_WHAT NEEDS TO BE DONE:_ Go to the line containing "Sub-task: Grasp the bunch" in the records below and print it and every following line exactly, on through the line containing "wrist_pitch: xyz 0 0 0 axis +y", then stop.

Saved entries
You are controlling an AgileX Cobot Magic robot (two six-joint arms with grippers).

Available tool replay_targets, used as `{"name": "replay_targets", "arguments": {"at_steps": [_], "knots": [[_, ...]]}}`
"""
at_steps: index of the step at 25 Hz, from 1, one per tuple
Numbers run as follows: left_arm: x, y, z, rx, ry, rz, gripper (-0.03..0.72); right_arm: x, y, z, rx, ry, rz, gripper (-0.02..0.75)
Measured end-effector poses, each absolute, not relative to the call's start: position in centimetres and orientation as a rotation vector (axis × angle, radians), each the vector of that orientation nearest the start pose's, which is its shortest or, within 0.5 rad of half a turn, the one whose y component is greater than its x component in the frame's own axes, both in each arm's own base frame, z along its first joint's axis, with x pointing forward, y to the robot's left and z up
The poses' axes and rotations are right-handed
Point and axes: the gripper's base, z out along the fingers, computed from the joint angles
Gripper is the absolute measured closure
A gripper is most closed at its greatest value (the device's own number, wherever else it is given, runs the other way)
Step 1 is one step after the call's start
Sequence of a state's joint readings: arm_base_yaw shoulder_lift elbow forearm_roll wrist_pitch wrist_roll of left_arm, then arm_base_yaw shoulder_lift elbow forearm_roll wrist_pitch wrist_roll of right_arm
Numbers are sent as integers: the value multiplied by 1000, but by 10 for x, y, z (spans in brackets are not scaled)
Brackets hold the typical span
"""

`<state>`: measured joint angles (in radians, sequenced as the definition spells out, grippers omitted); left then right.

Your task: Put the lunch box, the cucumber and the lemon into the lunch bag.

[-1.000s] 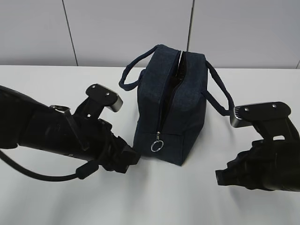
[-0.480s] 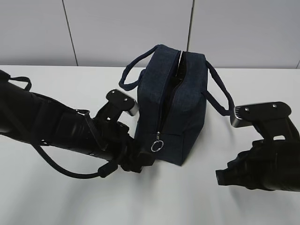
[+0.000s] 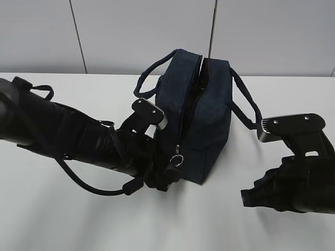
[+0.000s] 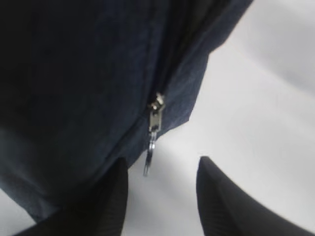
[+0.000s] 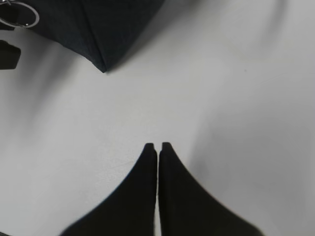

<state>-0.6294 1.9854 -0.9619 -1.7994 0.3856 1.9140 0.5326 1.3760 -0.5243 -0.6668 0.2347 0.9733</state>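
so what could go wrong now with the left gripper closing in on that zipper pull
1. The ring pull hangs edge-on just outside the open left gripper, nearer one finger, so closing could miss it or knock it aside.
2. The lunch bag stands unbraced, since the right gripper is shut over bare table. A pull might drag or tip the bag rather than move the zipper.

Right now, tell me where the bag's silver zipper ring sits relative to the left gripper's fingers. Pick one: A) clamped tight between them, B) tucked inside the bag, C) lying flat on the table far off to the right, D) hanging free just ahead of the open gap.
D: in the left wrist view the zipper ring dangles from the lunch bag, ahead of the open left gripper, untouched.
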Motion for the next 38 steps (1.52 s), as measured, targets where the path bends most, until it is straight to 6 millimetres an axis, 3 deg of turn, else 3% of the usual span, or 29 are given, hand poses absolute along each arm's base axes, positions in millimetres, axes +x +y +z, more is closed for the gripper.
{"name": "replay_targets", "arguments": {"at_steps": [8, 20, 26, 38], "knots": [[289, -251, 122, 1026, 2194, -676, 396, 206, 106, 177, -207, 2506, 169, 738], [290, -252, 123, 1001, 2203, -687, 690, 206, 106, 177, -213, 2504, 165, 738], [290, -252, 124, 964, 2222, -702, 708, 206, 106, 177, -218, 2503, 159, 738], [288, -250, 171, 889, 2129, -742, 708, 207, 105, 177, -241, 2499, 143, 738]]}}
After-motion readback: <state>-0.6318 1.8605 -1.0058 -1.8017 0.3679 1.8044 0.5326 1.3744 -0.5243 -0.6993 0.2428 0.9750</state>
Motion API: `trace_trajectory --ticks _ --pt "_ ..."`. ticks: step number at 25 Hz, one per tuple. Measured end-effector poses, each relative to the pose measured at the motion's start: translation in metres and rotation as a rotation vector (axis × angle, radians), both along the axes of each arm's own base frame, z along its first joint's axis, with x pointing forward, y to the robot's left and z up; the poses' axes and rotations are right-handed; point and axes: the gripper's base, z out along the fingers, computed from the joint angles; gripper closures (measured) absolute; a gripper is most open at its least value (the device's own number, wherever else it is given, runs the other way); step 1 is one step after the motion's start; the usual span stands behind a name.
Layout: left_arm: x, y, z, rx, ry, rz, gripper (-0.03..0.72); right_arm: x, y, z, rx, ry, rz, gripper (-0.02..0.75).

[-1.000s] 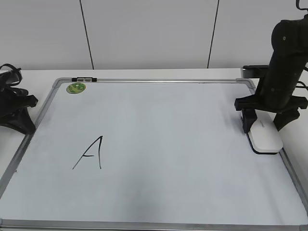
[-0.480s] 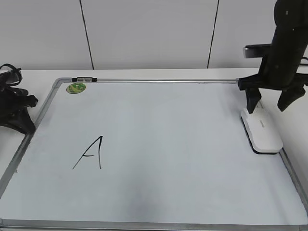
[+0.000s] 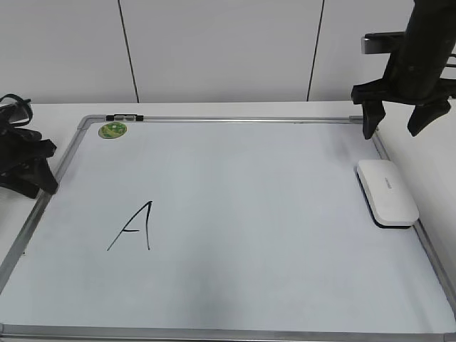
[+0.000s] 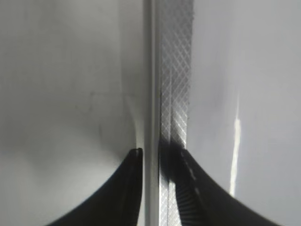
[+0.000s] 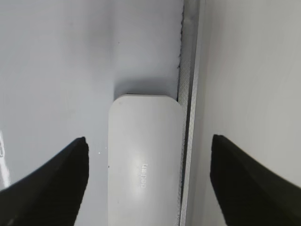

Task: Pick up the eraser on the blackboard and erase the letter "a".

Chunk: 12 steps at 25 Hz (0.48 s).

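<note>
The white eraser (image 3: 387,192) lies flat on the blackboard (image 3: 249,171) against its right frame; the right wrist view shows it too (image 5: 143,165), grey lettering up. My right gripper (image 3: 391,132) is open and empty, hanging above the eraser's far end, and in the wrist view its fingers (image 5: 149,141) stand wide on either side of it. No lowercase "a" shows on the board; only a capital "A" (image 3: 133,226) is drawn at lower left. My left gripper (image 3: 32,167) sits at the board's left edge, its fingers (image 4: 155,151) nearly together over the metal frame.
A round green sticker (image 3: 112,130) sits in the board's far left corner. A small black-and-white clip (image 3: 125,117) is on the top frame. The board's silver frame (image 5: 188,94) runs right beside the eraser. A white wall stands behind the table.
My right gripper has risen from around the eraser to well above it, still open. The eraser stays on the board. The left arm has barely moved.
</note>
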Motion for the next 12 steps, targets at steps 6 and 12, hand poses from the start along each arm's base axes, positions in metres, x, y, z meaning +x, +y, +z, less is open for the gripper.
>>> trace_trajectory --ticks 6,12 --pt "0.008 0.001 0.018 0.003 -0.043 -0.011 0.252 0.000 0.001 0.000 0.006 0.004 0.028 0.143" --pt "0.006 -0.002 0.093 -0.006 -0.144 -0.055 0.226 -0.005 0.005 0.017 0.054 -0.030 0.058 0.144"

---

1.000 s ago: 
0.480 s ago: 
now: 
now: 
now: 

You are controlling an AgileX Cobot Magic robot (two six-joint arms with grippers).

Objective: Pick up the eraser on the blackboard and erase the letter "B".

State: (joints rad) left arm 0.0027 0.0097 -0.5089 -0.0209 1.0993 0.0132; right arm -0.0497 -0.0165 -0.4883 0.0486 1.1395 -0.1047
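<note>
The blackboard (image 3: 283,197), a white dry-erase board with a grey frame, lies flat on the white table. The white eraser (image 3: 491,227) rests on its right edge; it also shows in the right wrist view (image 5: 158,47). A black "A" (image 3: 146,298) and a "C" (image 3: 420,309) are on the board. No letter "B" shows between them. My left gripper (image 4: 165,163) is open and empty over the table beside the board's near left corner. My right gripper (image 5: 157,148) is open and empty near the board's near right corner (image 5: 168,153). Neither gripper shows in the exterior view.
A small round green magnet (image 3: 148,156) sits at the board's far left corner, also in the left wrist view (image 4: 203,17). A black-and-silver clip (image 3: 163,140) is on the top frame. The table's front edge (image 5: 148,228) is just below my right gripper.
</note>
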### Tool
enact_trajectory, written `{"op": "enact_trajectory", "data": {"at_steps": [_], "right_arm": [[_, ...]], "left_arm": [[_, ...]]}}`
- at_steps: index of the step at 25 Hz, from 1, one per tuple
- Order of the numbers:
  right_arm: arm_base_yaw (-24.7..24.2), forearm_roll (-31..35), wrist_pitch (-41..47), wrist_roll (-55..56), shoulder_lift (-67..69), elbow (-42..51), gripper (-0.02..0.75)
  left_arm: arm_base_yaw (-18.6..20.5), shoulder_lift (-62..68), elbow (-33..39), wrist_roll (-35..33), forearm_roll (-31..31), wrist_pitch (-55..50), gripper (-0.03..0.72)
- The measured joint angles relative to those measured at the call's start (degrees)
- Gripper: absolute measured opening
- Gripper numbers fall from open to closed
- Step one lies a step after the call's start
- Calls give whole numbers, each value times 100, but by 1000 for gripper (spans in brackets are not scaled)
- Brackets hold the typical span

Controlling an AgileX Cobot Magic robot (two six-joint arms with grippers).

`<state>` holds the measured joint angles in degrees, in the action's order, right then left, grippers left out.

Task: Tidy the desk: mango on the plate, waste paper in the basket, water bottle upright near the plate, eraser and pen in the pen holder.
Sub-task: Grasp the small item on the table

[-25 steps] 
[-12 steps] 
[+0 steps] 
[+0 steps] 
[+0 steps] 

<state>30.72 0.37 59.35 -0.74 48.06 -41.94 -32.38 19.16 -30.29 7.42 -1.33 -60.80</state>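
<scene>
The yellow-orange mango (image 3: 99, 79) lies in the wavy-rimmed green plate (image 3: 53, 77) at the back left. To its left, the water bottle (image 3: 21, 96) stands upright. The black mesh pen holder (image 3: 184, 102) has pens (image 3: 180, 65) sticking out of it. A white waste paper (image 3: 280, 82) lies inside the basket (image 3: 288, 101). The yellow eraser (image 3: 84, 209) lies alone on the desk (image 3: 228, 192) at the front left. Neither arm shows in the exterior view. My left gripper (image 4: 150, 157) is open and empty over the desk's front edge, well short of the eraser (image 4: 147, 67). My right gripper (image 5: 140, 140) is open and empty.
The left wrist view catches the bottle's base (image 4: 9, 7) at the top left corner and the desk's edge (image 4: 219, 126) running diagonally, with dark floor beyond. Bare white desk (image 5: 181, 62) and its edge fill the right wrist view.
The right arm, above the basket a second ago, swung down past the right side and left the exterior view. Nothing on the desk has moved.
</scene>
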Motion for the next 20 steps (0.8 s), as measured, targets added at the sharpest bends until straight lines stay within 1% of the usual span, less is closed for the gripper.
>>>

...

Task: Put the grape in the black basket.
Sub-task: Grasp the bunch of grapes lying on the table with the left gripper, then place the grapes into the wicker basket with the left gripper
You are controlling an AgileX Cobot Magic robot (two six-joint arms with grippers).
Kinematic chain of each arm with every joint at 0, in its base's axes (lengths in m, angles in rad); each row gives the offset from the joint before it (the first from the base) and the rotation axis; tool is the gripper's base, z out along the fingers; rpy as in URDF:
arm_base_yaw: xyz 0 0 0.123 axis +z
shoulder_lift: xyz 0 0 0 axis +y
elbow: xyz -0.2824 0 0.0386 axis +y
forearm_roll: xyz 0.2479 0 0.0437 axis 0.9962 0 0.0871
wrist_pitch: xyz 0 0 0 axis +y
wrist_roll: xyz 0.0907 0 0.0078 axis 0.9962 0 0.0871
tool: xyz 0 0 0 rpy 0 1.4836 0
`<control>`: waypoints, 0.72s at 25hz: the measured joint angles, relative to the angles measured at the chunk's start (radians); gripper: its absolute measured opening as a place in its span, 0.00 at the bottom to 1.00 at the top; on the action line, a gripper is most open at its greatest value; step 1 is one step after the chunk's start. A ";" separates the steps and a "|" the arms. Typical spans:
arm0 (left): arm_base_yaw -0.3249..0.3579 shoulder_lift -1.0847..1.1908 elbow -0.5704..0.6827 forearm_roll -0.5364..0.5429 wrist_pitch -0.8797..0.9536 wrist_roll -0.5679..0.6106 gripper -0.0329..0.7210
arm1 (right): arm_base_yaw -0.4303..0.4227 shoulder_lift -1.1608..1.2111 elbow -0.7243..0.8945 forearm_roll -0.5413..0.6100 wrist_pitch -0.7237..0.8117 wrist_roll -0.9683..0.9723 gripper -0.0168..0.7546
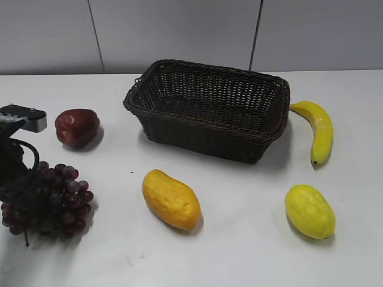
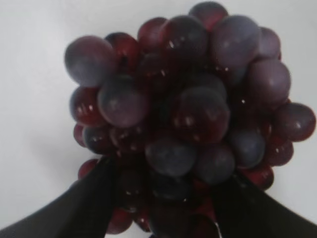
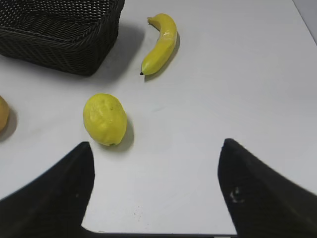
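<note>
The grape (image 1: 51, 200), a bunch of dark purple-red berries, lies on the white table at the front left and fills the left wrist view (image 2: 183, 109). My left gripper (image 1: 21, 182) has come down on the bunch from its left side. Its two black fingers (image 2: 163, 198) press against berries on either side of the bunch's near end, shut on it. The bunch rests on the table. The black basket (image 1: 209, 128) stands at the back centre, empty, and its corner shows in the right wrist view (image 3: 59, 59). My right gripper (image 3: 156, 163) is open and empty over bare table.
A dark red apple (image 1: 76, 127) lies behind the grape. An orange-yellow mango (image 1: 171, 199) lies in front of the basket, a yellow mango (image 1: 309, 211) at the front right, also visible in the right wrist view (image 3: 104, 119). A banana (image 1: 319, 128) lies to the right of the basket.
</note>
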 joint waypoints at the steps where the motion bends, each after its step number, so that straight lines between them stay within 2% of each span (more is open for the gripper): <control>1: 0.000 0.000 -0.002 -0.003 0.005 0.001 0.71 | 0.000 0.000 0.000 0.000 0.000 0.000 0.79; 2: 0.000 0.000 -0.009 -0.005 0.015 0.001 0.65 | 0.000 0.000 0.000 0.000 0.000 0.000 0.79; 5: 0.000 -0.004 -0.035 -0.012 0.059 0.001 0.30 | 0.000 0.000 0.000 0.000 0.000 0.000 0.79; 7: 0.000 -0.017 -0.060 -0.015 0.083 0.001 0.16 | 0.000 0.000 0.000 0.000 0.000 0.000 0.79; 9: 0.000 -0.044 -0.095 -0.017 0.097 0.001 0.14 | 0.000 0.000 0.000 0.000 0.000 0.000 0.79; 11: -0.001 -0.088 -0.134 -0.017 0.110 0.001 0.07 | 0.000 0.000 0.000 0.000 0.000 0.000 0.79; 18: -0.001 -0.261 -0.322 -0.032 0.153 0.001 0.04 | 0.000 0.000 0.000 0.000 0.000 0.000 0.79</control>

_RESULT OF THE EXERCISE:_
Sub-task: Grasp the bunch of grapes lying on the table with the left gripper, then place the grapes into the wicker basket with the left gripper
You are controlling an AgileX Cobot Magic robot (two six-joint arms with grippers).
Kinematic chain of each arm with every joint at 0, in its base's axes (lengths in m, angles in rad); each row gives the offset from the joint before it (the first from the base) and the rotation axis; tool is the gripper's base, z out along the fingers; rpy as in URDF:
arm_base_yaw: xyz 0 0 0.123 axis +z
shoulder_lift: xyz 0 0 0 axis +y
elbow: xyz -0.2824 0 0.0386 axis +y
forearm_roll: xyz 0.2479 0 0.0437 axis 0.9962 0 0.0871
wrist_pitch: xyz 0 0 0 axis +y

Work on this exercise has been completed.